The Audacity of Hope: Biomarkers Edition

The end of the nineteenth century was a turning point in the field of medicine marked by incredible accomplishments, such as the discovery of the smallpox vaccine (Stewart and Devlin) and antibiotics (Landsberg). Medical practitioners no longer used herbs and folk remedies to cure patients, but instead looked towards the emerging developments in biomedical research. In the last one hundred years, progress in biotechnology has enabled the pharmaceutical industry to deliver very sophisticated remedies. Advances have allowed illnesses to become increasingly stratified across multiple populations and disease subtypes. Consequently, some therapies have been developed to target specific, molecularly-defined populations. All of these developments hinge on the hope that we can identify gene or protein biomarkers that can differentiate members of individual populations.

The Problem

Biomarkers, and their corresponding assays and drug targets, were initially developed with the intent of making drugs everybody could use. This philosophy is the idealistic “blockbuster drug” model that is currently entrenched in our industry. The movement for personalized medicine and developing drugs for smaller, more well-defined target populations is catching on, however, the large pharmaceutical companies are reluctant to change their research approaches. At the 2010 Personalized Medicine Conference held at the Harvard Medical School, one of the speakers reported that 94% of companies say they have invested in personalized medicine, but only 10% actually have compounds in late clinical development (phase IIb-IV) (Milne). This suggests that these companies have not made a real commitment to personalized medicine in spite of clear signs that this approach is necessary.

Plato's allegory of the cave. Image taken from Prote Philosophia, Ethica, and Politike (http://ontologicalstatus.blogspot.com/2009/09/platos-allegory-of-cave.html).

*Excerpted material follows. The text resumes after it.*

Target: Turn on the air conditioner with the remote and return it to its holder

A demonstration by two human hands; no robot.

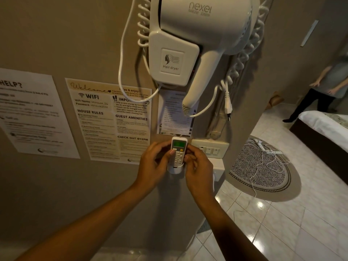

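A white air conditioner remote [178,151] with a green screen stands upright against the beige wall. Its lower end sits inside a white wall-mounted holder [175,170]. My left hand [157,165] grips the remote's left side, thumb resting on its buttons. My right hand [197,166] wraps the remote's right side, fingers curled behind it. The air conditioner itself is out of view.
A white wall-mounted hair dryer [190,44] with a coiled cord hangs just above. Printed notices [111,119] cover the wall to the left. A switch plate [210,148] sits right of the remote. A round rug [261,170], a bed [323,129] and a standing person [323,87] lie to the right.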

In the fourth century BCE philosophical dialogue, The Republic, Plato makes an analogy about people confined to live in a cave. The captives were forced to face a wall for their entire lives, unable to see anything except for the shadows cast on this wall by the objects behind them. Hence, the captives never knew the true nature of the shadows. Their understanding of the world was based on their imagined interpretation of what the shadows represented. Today, Plato might say that the pharmaceutical industry is staring at fuzzy shadows of targeted drugs and calling them blockbusters, when in reality they are missing opportunities to identify promising, targeted drug candidates. In today’s environment, it is increasingly difficult to develop drugs for a broad market since it is harder to prove efficacy for a diverse group—especially with the danger of less controllable risks and side effects for the general population. What will distinguish “good” drug targets in the future is going to be the good biomarkers that lead to them.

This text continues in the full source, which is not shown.